## WORK INSTRUCTION
Your answer consists of the lines in the data that contain "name". Copy each of them.

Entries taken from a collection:
════════════════════
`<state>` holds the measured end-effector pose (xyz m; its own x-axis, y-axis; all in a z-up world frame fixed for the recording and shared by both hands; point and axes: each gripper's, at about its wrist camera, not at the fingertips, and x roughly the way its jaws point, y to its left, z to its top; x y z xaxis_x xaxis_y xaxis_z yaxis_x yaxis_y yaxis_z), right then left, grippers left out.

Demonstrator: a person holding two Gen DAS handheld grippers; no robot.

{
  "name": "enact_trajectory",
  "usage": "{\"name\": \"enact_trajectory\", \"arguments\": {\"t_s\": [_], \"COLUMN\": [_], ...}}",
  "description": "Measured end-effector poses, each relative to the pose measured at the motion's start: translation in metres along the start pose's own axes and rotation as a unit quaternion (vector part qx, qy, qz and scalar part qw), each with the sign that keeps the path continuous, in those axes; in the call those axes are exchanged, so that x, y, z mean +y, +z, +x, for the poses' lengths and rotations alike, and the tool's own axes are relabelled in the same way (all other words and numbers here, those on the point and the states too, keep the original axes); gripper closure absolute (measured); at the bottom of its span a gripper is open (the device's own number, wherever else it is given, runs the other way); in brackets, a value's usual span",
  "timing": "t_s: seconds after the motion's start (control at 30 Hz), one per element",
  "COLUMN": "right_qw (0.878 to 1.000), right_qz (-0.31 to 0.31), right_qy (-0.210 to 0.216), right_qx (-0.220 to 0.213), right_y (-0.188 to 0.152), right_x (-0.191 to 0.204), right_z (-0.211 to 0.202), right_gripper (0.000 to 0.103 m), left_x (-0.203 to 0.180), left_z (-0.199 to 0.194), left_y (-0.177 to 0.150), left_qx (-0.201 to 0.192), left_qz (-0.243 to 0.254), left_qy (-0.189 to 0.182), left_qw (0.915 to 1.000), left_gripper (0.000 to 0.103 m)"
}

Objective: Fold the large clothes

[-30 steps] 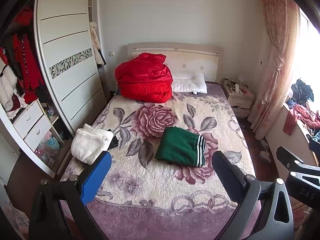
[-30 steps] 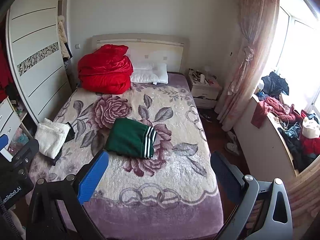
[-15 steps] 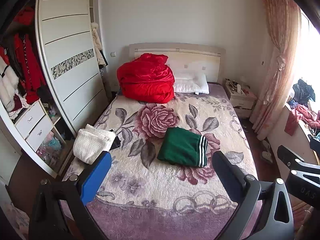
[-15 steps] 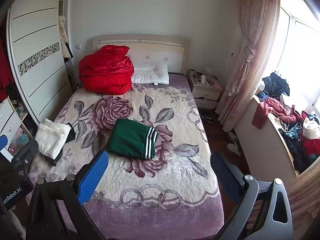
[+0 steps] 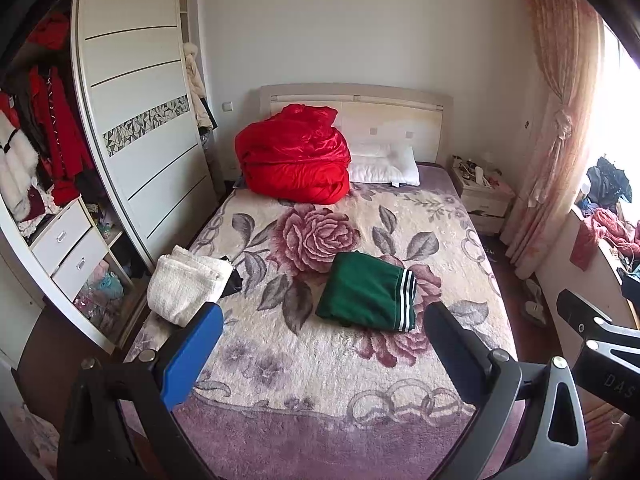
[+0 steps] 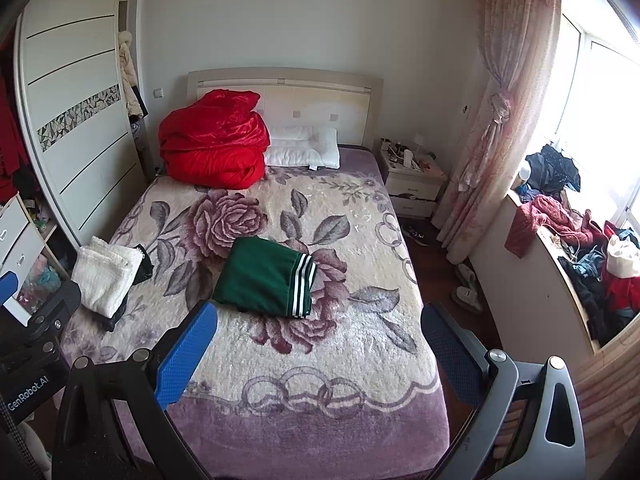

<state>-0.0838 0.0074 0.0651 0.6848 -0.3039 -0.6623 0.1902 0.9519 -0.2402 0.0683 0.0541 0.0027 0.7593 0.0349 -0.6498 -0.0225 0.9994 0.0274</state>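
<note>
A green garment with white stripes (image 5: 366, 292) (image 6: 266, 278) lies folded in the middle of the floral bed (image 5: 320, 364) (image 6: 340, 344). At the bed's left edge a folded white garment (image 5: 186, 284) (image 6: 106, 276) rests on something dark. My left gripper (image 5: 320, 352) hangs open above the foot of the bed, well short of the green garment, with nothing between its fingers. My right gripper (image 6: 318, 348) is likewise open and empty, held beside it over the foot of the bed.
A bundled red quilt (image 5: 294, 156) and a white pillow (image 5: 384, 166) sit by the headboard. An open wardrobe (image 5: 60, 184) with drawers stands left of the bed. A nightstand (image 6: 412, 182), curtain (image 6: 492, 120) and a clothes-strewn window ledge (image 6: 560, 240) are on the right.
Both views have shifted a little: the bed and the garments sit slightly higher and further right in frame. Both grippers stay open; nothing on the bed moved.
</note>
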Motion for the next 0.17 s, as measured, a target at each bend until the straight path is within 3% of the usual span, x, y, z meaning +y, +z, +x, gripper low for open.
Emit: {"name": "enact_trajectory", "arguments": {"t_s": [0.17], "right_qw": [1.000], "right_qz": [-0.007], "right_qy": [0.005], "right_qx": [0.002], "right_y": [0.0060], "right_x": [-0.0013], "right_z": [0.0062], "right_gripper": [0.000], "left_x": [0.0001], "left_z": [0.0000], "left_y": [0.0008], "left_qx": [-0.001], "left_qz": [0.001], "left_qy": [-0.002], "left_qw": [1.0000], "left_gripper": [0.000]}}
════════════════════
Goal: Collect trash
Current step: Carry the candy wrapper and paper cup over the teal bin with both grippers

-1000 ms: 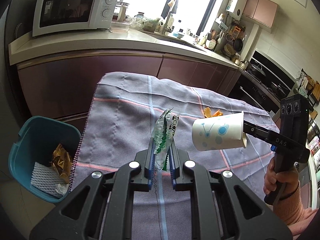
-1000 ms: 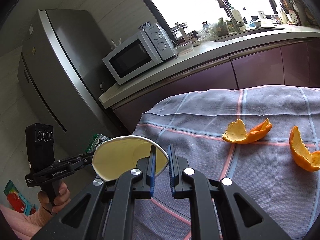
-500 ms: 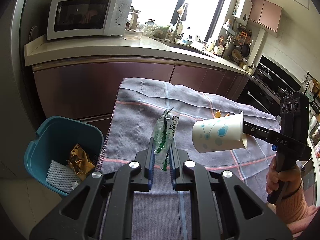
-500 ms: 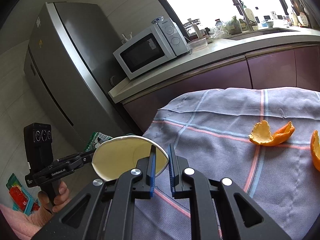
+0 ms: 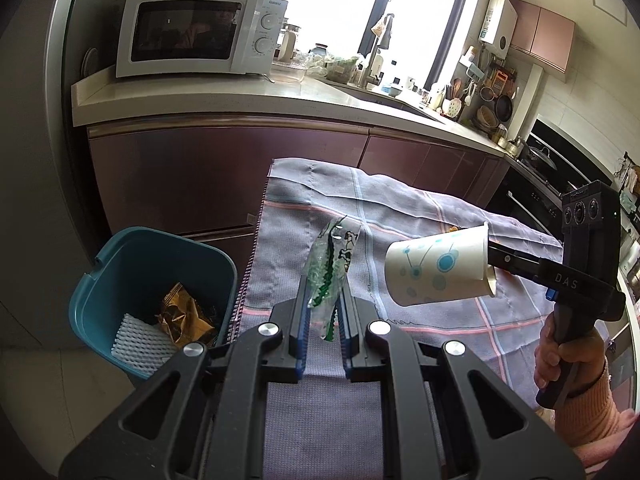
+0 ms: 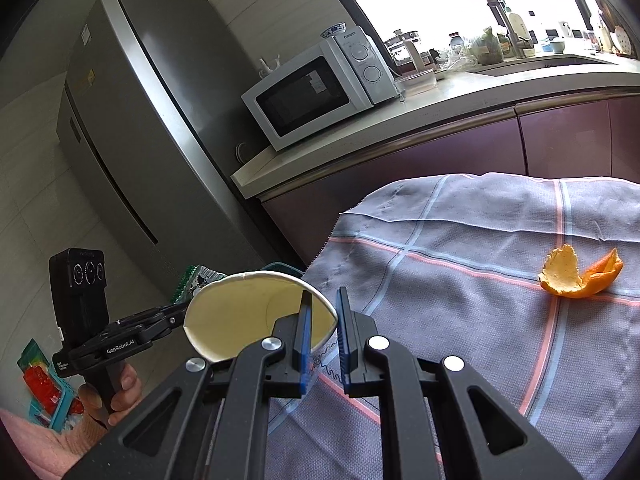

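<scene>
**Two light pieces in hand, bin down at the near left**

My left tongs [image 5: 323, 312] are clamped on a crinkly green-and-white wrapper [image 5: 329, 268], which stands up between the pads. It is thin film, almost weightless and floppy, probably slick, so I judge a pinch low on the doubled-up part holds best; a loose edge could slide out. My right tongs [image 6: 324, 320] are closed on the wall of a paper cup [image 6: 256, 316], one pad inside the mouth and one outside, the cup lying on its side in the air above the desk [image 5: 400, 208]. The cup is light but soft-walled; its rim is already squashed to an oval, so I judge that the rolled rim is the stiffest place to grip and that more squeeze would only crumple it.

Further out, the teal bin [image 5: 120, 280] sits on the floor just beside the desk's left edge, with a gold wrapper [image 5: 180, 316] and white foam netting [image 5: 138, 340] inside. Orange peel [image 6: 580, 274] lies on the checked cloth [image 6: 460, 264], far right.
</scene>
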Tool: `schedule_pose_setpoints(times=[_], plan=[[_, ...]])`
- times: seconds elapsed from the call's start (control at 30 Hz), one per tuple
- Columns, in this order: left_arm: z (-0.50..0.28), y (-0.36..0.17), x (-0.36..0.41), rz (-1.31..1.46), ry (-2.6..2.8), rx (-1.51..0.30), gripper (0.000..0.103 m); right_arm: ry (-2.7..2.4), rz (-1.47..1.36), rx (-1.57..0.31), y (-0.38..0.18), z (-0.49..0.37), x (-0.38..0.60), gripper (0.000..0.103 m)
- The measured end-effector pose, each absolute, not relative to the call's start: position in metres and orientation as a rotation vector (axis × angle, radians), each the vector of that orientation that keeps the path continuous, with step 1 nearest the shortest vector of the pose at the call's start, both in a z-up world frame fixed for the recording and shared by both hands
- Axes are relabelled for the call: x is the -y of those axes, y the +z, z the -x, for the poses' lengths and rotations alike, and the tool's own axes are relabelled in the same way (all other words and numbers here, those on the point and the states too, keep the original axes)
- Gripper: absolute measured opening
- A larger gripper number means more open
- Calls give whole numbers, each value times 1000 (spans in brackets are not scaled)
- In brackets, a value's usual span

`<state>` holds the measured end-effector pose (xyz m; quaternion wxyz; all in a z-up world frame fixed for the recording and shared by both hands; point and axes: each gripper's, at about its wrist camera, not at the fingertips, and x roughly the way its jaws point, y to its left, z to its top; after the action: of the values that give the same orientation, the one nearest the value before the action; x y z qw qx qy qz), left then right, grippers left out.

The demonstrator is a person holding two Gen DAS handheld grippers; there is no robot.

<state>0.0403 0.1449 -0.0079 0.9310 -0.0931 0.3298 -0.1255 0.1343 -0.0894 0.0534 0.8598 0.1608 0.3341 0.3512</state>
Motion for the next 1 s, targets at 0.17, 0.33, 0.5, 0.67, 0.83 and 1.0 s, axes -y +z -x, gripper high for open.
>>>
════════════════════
## OUTPUT OF THE EXERCISE
  "name": "enact_trajectory",
  "usage": "{\"name\": \"enact_trajectory\", \"arguments\": {\"t_s\": [_], \"COLUMN\": [_], ...}}",
Emit: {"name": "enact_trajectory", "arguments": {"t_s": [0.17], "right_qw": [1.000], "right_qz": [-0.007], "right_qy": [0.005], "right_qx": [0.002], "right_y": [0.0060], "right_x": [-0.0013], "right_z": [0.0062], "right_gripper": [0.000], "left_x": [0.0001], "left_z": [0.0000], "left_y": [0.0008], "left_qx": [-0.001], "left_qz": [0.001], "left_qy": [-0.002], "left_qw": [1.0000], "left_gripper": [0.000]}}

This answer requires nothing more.